At the end of the EU summit in Brussels on Monday--a meeting held to bridge the growing schism over the Union's policy on Iraq--French President Jacques Chirac committed a diplomatic blunder that rivaled US Defense Secretary Donald Rumsfeld's snide remarks about "old and new Europe." Chirac chided EU candidate countries for behaving irresponsibly when they expressed support for America's effort to disarm Iraq with the use of force if need be.

The French president spoke of "infantilism" on the part of the candidate countries and said that they should have consulted first with the EU or else remained silent. He also suggested that those countries were putting their chances of joining the EU in jeopardy.

But it is the EU itself that has been jeopardized by Chirac's outburst. Many people in the candidate countries have long been convinced that their countries won't be admitted to the EU as equals. Their objections range from lower farm subsidies for the candidate countries to the new decision-making mechanism in the EU that was adopted at the Nice summit two years ago. Many people view that mechanism as being intended to strengthen the power of the EU's big members to the detriment of small countries.
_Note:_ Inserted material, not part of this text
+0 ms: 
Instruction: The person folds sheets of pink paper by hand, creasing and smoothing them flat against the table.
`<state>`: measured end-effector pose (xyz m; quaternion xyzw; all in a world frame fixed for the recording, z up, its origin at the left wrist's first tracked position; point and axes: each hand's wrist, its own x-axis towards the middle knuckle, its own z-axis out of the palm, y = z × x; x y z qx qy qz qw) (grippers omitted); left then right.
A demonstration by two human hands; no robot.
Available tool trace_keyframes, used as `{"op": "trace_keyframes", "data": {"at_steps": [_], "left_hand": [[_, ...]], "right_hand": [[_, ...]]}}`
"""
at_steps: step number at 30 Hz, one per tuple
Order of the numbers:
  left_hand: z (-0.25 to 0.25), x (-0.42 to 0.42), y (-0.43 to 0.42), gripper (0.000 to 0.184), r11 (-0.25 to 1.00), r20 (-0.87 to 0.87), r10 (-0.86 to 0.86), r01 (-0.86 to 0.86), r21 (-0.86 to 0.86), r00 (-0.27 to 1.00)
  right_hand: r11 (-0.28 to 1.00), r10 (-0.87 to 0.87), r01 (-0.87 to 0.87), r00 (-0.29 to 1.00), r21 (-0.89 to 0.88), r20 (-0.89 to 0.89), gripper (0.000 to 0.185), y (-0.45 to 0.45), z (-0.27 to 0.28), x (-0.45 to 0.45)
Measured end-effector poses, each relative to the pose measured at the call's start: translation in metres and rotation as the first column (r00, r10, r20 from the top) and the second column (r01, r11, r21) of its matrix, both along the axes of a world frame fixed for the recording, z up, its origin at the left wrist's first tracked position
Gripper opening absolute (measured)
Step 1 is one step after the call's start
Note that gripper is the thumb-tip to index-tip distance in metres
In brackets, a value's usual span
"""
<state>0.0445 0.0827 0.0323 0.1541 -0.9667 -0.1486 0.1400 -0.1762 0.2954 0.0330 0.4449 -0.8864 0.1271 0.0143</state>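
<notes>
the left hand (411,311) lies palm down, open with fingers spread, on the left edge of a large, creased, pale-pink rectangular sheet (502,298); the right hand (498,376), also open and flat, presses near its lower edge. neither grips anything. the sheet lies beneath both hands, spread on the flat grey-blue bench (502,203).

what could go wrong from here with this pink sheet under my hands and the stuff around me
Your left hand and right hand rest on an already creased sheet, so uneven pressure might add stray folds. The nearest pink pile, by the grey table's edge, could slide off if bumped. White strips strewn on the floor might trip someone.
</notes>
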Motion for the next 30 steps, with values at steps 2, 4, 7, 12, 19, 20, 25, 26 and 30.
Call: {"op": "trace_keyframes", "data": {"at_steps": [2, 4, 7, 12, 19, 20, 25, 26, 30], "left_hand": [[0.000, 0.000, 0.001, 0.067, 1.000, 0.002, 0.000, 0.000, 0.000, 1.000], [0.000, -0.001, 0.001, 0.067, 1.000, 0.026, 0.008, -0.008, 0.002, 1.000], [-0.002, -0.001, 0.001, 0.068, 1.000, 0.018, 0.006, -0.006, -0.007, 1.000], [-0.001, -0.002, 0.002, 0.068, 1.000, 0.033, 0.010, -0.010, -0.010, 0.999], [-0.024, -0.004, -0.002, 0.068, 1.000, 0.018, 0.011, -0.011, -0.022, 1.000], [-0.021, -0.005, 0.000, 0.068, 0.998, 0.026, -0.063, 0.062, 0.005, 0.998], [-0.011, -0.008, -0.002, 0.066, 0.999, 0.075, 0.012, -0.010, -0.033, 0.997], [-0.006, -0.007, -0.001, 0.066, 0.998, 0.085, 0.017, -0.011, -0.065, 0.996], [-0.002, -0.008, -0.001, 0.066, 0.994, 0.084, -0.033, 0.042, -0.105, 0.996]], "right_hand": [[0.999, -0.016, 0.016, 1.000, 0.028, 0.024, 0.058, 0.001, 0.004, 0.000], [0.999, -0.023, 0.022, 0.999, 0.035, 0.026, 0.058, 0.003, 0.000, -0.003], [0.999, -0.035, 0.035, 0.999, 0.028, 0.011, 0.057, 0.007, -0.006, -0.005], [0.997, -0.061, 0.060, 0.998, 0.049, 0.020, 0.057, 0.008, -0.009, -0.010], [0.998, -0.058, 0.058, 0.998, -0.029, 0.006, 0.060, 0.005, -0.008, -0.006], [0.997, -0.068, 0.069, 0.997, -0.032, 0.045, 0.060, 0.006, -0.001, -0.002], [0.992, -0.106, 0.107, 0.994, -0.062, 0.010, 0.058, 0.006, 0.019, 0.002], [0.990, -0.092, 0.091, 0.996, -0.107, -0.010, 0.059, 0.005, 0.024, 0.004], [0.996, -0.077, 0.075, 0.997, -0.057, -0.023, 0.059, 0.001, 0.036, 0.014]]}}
Public opinion in some candidate countries was ambivalent about the EU even before Chirac's remarks. Now, anti-EU attitudes could well become stronger. Even stalwart supporters of EU membership may feel that their countries are not being treated as equals if they are bullied for holding a different opinion than bigger members. At any rate, Chirac has handed Euroskeptics new ammunition with which to target the "no" vote ahead of EU membership referenda in the candidate countries later this year.